I have an array with a lot of keywords:
array = ['table', 'chair', 'pen']
I want to crawl 5 images from Google Image Search for each item in my array
with python icrawler
Here is the initialization:
from icrawler.builtin import GoogleImageCrawler
google_crawler = GoogleImageCrawler(
parser_threads=2,
downloader_threads=4,
storage={ 'root_dir': 'images' }
)
I use a loop to crawl each item:
for item in array:
google_crawler.crawl(
keyword=item,
offset=0,
max_num=5,
min_size=(500, 500)
)
However, I get the error log:
File "crawler.py", line 20, in <module>
min_size=(500, 500)
File "/home/user/opt/miniconda3/envs/pak/lib/python3.6/site-packages/icrawler/builtin/google.py", line 83, in crawl
feeder_kwargs=feeder_kwargs, downloader_kwargs=downloader_kwargs)

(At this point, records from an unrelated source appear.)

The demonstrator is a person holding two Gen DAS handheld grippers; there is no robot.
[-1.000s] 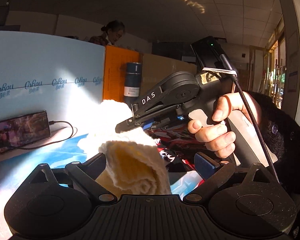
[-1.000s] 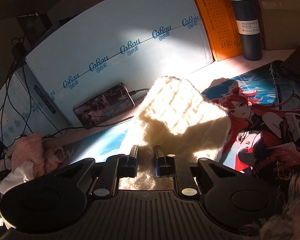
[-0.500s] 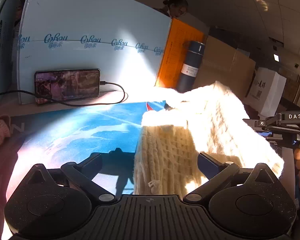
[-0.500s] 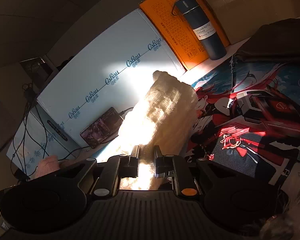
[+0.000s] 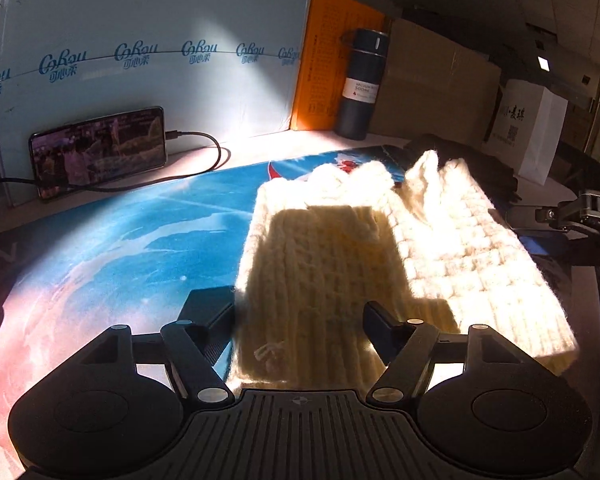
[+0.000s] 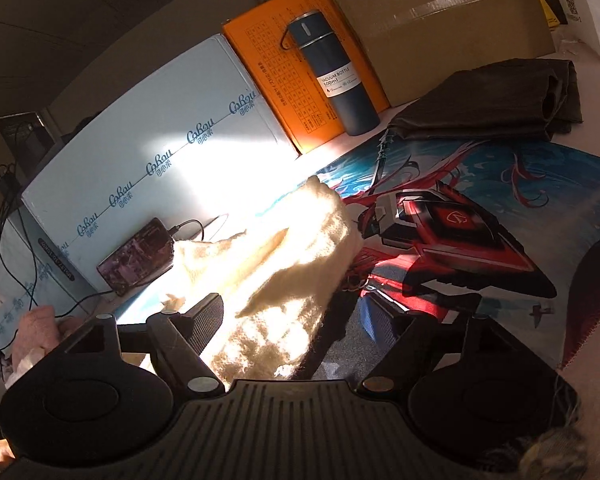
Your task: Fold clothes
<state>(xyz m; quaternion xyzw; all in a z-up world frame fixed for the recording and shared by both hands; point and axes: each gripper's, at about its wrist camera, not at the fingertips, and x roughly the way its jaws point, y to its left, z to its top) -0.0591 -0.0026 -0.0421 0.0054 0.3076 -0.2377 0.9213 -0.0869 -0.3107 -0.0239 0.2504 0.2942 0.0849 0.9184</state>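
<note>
Cream knit sweater (image 5: 340,264) was lying folded on the printed mat (image 5: 112,248), roughly mid-desk, half in hard sunlight. Left gripper (image 5: 300,320) had its fingers spread wide with the sweater's near edge sitting between them, not pinched. Right gripper (image 6: 296,320) was spread open too, knit bunched between its fingers. Phone (image 5: 100,152) leaned on the blue box (image 5: 148,40) at the back edge, flask (image 5: 360,84) further along.

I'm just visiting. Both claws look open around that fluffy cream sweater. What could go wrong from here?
The cream sweater lies loosely bunched, so the fold might slump open. If the left gripper shuts now, it could snag the knit. The phone cable lies nearby on the table and might catch.
</note>
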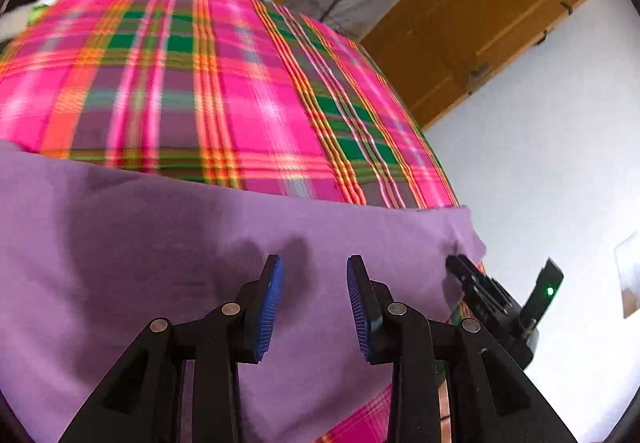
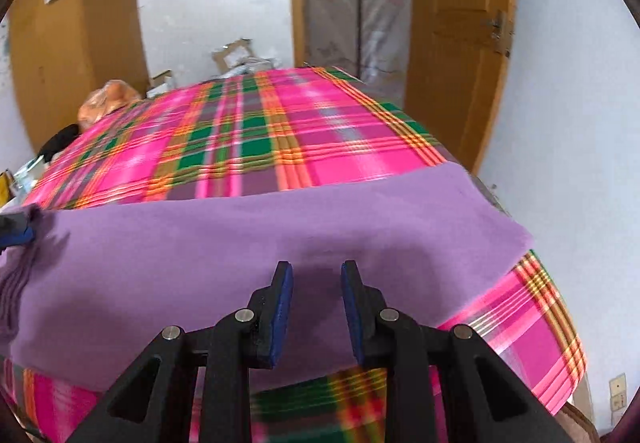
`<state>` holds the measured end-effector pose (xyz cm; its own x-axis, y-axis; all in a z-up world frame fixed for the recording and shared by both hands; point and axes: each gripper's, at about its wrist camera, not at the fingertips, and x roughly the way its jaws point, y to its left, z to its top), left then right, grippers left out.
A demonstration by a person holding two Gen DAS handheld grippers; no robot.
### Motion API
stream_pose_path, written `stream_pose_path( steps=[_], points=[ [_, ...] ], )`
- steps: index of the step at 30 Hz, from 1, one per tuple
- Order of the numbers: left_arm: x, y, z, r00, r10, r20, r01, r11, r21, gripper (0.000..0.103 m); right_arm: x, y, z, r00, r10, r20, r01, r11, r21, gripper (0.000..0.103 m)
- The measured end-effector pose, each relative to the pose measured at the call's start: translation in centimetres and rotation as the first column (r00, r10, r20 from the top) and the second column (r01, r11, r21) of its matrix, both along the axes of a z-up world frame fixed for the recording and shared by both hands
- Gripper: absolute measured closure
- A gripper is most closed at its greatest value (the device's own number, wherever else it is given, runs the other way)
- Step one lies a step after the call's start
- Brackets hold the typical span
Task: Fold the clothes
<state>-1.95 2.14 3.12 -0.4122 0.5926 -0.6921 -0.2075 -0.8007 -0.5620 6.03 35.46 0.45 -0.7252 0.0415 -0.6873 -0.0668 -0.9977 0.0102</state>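
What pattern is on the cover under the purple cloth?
A bright plaid: pink with green, orange and purple stripes, on the bed cover. It shows best in the right wrist view.

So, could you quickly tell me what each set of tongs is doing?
Left tongs: open, empty, over the purple cloth.
Right tongs: open, empty.

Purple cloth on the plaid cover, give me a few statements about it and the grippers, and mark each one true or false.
1. The purple cloth lies on a pink and green plaid cover. True.
2. The left gripper is shut on the cloth. False: its jaws are apart, with nothing between them.
3. The right gripper is open. True.
4. The wooden door is painted blue. False: it is brown.
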Motion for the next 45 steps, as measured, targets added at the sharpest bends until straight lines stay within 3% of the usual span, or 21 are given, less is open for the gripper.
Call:
stream_pose_path(
  steps=[7,12,15,17,22,29,31,35,40,45],
  points=[
    [-2.0,2.3,-1.7,0.998,-0.035,0.05,0.036,0.999,-0.007,0.07,-1.7,3.3,-0.4,0.999,-0.042,0.007,0.042,0.999,0.027,0.077],
    [-3.0,2.7,-2.5,0.997,-0.023,0.072,0.022,1.0,0.011,0.07,-3.2,6.7,-0.2,0.987,-0.161,0.021,0.158,0.983,0.088,0.077],
    [-3.3,2.8,-2.5,0.997,-0.02,0.071,0.019,1.0,0.018,0.068,-3.8,8.5,0.2,0.983,-0.181,0.036,0.18,0.983,0.036,0.077],
    [-3.4,2.8,-2.6,0.997,-0.022,0.069,0.02,0.999,0.026,0.068,-4.1,8.5,0.5,0.985,-0.168,0.035,0.168,0.986,0.017,0.077],
    [-3.7,2.5,-2.9,0.997,-0.021,0.075,0.017,0.998,0.056,0.068,-5.2,5.4,0.4,1.0,-0.004,0.026,0.002,0.999,0.054,0.077],
    [-3.5,2.6,-3.0,0.998,-0.024,0.061,0.02,0.998,0.059,0.068,-8.8,6.3,-0.1,0.99,-0.093,0.107,0.073,0.981,0.179,0.077],
    [-3.5,2.5,-3.0,0.998,-0.022,0.061,0.018,0.998,0.066,0.068,-9.2,7.4,0.0,0.989,-0.103,0.108,0.087,0.986,0.141,0.077],
    [-3.4,2.6,-3.0,0.998,-0.023,0.052,0.02,0.998,0.064,0.068,-9.5,8.8,-0.1,0.984,-0.141,0.111,0.13,0.986,0.104,0.058],
    [-3.4,2.6,-3.0,0.999,-0.02,0.049,0.017,0.998,0.067,0.068,-8.8,10.4,-0.1,0.981,-0.154,0.118,0.159,0.987,-0.03,0.054],
    [-3.4,2.5,-3.1,0.999,-0.016,0.049,0.012,0.997,0.08,0.068,-6.7,12.9,0.3,0.975,-0.205,0.082,0.217,0.958,-0.189,0.055]
  ],
)
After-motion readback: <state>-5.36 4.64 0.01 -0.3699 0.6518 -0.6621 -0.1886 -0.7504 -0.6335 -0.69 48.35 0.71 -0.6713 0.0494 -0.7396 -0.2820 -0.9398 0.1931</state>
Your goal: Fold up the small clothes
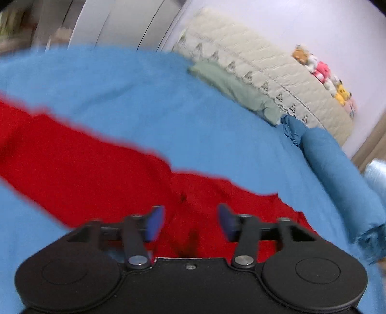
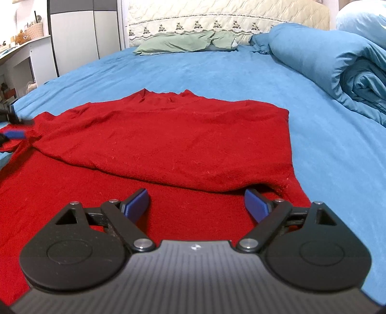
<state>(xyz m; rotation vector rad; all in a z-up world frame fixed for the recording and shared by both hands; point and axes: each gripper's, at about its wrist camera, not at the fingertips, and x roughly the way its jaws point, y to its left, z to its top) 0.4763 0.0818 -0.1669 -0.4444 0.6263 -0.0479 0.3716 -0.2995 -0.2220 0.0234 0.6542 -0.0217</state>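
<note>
A red knit sweater lies spread on the blue bed sheet, with its upper part folded down over the lower part. My right gripper is open and empty, low over the sweater's near part just before the fold edge. My left gripper is open and empty above the red sweater; that view is motion-blurred. The left gripper's blue fingertip shows at the far left of the right wrist view, at the sweater's left sleeve.
A rolled blue duvet lies along the bed's right side. A green pillow rests against the quilted cream headboard. Plush toys sit on the headboard. A white desk and wardrobe stand to the left.
</note>
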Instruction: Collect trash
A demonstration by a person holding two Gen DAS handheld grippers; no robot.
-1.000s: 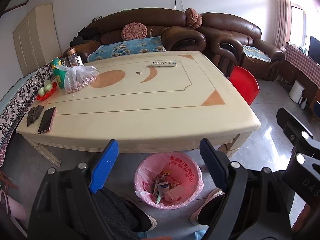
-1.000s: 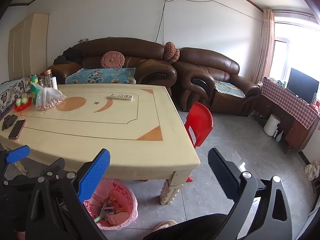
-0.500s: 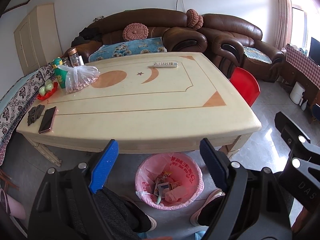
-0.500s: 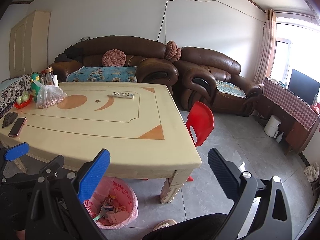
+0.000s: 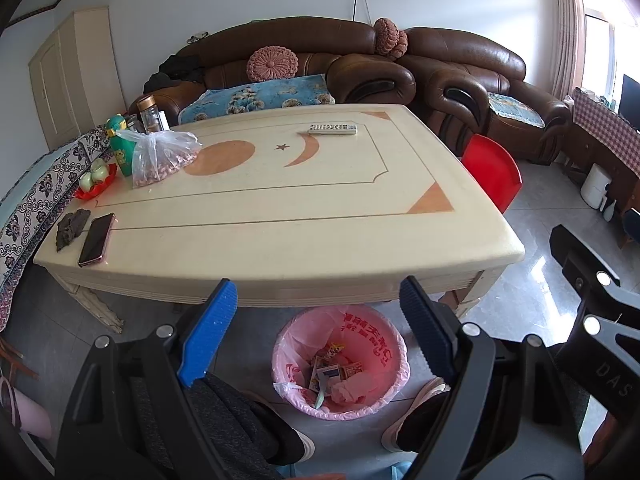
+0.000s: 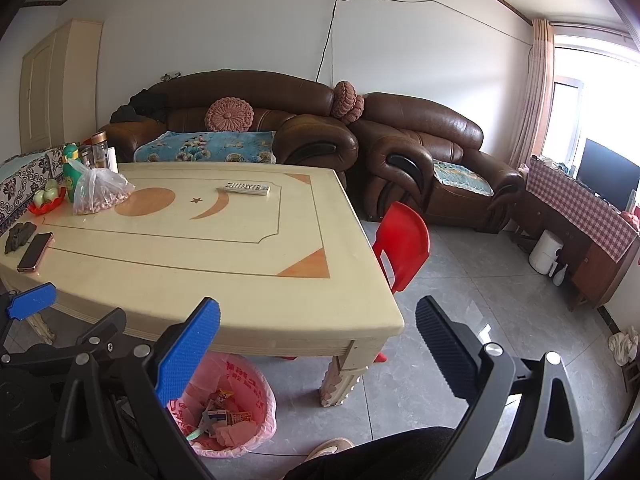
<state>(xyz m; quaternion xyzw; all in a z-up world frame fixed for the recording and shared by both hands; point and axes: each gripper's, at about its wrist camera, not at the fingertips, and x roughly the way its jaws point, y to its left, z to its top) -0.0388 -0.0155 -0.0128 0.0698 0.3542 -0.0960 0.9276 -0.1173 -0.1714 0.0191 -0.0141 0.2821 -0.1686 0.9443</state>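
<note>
A bin lined with a pink bag (image 5: 340,360) (image 6: 228,408) stands on the floor under the near edge of the cream table (image 5: 280,208) (image 6: 200,248). Wrappers and small cartons lie inside it. My left gripper (image 5: 316,320) hangs above the bin, open, with nothing between its blue pads. My right gripper (image 6: 316,340) is open too and empty, held off the table's near right corner. In the right wrist view one blue pad (image 6: 32,300) of the left gripper shows at the left edge. Part of the right gripper's black frame (image 5: 592,296) shows in the left wrist view.
On the table lie a remote (image 5: 332,128), a clear bag of nuts (image 5: 160,156), a green bottle (image 5: 120,148), a red fruit dish (image 5: 96,180), a phone (image 5: 96,238) and a dark lump (image 5: 72,228). A red chair (image 6: 404,244) stands right of the table. Brown sofas (image 6: 420,152) line the wall. A person's legs and shoes (image 5: 416,408) flank the bin.
</note>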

File "/home/user/opt/miniconda3/envs/pak/lib/python3.6/site-packages/icrawler/crawler.py", line 166, in crawl
self.feeder.start(**feeder_kwargs)
File "/home/user/opt/miniconda3/envs/pak/lib/python3.6/site-packages/icrawler/utils/thread_pool.py", line 66, in start
worker.start()
File "/home/user/opt/miniconda3/envs/pak/lib/python3.6/threading.py", line 842, in start
raise RuntimeError("threads can only be started once")
RuntimeError: threads can only be started once
which seems that I cannot use google_crawler.crawl
more than once. How can I fix that?
In the latest version, you can use it like this.
from icrawler.builtin import GoogleImageCrawler
google_crawler = GoogleImageCrawler(
parser_threads=2,
downloader_threads=4,
storage={'root_dir': 'images'}
)
for keyword in ['cat', 'dog']:
google_crawler.crawl(
keyword=keyword, max_num=5, min_size=(500, 500), file_idx_offset='auto')
# set `file_idx_offset` to 'auto' will prevent naming the 5 images
# of dog from 000001.jpg to 000005.jpg, but naming it from 000006.jpg.
or if you want to download these images to different folders, you can simply create two GoogleImageCrawler
instances.
from icrawler.builtin import GoogleImageCrawler
for keyword in ['cat', 'dog']:
google_crawler = GoogleImageCrawler(
parser_threads=2,
downloader_threads=4,
storage={'root_dir': 'images/{}'.format(keword)}
)
google_crawler.crawl(
keyword=keyword, max_num=5, min_size=(500, 500))